UC-MSC-Based Stem Cell Therapy for Torn Meniscus

One of the most frequent knee injuries, a torn meniscus, frequently affects athletes and physically active people. A promising, minimally invasive method for healing and regenerating the injured meniscal tissue is stem cell therapy, especially when combined with umbilical cord-derived mesenchymal stem cells (UC-MSCs). This could eliminate the need for surgery.

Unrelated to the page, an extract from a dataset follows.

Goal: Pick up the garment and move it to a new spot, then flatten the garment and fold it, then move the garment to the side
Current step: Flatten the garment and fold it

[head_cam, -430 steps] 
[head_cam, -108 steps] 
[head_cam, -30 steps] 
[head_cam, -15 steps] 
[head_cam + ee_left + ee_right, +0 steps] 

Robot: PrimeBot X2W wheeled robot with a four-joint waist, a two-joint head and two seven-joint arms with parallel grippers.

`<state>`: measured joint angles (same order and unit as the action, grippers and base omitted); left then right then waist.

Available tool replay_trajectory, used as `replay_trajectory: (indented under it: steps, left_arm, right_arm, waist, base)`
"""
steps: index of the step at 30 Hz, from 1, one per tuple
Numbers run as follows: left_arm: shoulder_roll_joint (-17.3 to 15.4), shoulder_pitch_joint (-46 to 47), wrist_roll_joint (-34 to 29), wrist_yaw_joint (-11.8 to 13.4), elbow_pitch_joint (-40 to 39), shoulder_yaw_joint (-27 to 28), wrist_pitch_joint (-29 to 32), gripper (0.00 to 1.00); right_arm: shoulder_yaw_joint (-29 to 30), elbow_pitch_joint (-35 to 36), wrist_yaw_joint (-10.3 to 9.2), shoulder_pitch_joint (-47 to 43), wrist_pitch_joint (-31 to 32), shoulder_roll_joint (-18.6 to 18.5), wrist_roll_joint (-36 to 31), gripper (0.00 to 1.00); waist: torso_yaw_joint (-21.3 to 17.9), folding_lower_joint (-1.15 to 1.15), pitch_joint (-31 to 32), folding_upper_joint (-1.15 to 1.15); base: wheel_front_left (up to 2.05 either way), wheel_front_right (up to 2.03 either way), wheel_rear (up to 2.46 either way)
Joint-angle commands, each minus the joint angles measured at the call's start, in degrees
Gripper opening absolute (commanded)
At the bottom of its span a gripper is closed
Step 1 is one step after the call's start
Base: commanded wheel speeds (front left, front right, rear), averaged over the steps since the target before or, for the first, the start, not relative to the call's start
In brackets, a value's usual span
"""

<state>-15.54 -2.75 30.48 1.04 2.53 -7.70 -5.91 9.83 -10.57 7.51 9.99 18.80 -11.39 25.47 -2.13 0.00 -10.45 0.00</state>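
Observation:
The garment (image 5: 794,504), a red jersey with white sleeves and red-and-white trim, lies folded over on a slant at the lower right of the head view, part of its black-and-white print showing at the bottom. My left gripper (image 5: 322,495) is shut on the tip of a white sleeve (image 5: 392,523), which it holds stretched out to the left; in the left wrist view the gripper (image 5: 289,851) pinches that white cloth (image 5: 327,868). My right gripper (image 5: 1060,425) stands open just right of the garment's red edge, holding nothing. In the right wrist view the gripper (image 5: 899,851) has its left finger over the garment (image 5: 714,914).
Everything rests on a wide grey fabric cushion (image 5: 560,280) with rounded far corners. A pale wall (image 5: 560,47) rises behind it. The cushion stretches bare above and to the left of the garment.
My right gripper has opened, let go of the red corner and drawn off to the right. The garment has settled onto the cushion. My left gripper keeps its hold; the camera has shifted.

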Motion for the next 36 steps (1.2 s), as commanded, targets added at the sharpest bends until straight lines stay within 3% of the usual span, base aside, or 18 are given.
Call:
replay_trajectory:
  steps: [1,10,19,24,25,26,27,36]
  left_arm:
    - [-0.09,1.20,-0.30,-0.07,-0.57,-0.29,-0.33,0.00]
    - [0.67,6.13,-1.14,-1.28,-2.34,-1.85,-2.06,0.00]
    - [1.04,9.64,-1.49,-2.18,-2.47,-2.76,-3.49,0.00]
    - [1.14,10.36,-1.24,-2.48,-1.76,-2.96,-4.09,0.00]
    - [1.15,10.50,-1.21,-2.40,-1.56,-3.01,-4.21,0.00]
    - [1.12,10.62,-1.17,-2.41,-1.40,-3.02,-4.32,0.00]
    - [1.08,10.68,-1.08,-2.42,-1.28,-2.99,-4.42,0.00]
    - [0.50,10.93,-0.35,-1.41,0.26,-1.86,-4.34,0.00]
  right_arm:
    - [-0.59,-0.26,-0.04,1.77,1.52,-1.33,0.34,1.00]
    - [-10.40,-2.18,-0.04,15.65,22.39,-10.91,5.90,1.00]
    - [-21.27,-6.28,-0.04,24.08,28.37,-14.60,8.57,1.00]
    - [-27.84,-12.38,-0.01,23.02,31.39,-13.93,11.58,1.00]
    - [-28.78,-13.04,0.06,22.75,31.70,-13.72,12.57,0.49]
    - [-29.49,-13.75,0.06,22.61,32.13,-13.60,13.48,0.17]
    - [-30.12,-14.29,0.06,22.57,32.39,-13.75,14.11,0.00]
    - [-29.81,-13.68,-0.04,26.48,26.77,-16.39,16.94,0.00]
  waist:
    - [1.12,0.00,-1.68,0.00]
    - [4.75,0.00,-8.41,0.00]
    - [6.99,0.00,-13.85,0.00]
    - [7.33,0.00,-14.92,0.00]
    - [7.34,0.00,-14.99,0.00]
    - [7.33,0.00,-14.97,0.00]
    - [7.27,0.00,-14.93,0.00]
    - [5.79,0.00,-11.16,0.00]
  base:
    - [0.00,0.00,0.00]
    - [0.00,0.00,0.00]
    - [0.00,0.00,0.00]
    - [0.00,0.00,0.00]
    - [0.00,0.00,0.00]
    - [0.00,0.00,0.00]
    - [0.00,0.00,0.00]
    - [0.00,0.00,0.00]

How UC-MSC Therapy Works for Meniscus Tears

  1. Regeneration of Cartilage and Fibrocartilage:
    • UC-MSCs differentiate into chondrocytes and fibrocartilage cells, aiding in the reconstruction of meniscal tissue.
  2. Anti-inflammatory Effects:
    • UC-MSCs reduce inflammation in the knee joint, which accelerates healing and alleviates pain.
  3. Secretion of Growth Factors:
    • Release of cytokines and paracrine signals promotes tissue repair, angiogenesis, and reduction of scar formation.
  4. Immunomodulation:
    • UC-MSCs help regulate the immune response, preventing excessive inflammation and tissue degradation.

Procedure Overview

  1. Initial Assessment:
    • MRI and physical examinations confirm the extent and location of the torn meniscus.
    • Patients with degenerative or traumatic tears are evaluated for eligibility.
  2. Stem Cell Sourcing:
    • UC-MSCs are sourced from Wharton’s jelly of the umbilical cord, ensuring high proliferation capacity and low immunogenicity.
  3. Injection Procedure:
    • UC-MSCs are injected into the affected torn meniscus using ultrasound guidance to ensure precise delivery to the damaged meniscus.
  4. Rehabilitation:
    • Patients undergo physical therapy post-procedure to enhance mobility and support the healing process.

 

Benefits of UC-MSC Therapy for Torn Meniscus

  1. Non-surgical Option:
    • Reduces the need for invasive surgeries like partial or total meniscectomy.
  2. Accelerated Healing:
    • Faster recovery due to the regenerative properties of UC-MSCs.
  3. Pain Relief:
    • Reduction in joint inflammation and associated pain of torn meniscus.
  4. Restoration of Torn Meniscus:
    • Enhanced joint stability and improved mobility.
  5. Lower Risk of Osteoarthritis:
    • Preserving meniscal integrity reduces the likelihood of developing post-injury osteoarthritis.

 

Clinical Evidence

Studies have shown that UC-MSCs:

  • Improve tissue integration and meniscal regeneration in patients with partial or full- torn meniscus.
  • Enhance functional outcomes, such as improved range of motion and reduced knee pain scores.
  • Provide better results in patients treated within 6-12 months of the injury.

 

Typical Dosage for UC-MSCs in Torn Meniscus:

  1. Cell Count Per Injection:
    • 1 to 10 million cells per kilogram of body weight is a commonly used range in clinical practice.
    • For localized applications like a torn meniscus, the dose is typically 10–50 million cells per injection.
  2. Injection Frequency:
    • Often a single injection is sufficient for mild cases.
    • For more severe injuries or chronic conditions, multiple injections may be recommended, spaced weeks to months apart.
  3. Volume of Injection:
    • The injection volume is usually between 1–5 mL, containing the concentrated stem cells in saline or another carrier solution.
    • The injection is administered directly into the joint space under imaging guidance (ultrasound or fluoroscopy) for precision.

Factors Affecting Dosage:

  1. Injury Severity:
    • A more extensive torn meniscus may require a higher stem cells dosage to maximize therapeutic effects.
  2. Patient’s Body Weight:
    • Dosing is sometimes adjusted based on the patient’s size to ensure optimal results.
  3. Age and Health:
    • Younger, healthier patients may require lower stem cells doses due to better natural regenerative capacity.
  4. Combination Therapies:
    • When combined with Platelet-Rich Plasma (PRP) or other regenerative treatments, lower stem cell doses may be sufficient.

Considerations and Challenges

  1. Patient Selection:
    • UC-MSC therapy is more effective for partial tears and early-stage injuries compared to chronic or completely torn meniscus.
  2. Cost:
    • Stem cell treatments can be costly and are not always covered by insurance.
  3. Regulatory Approval:
    • Therapy must comply with local regulations, including safety and quality standards.
  4. Adjunct Rehabilitation:
    • Success depends on adherence to a tailored rehabilitation program post-injection.

Prospects for the Future

Torn Meniscus may be further improved by research into bioprinted scaffolds containing UC-MSCs and combination therapies (such as PRP or hyaluronic acid). With improvements, UC-MSC therapy may replace torn meniscus repair as the go-to method, offering both functional recovery and long-term comfort.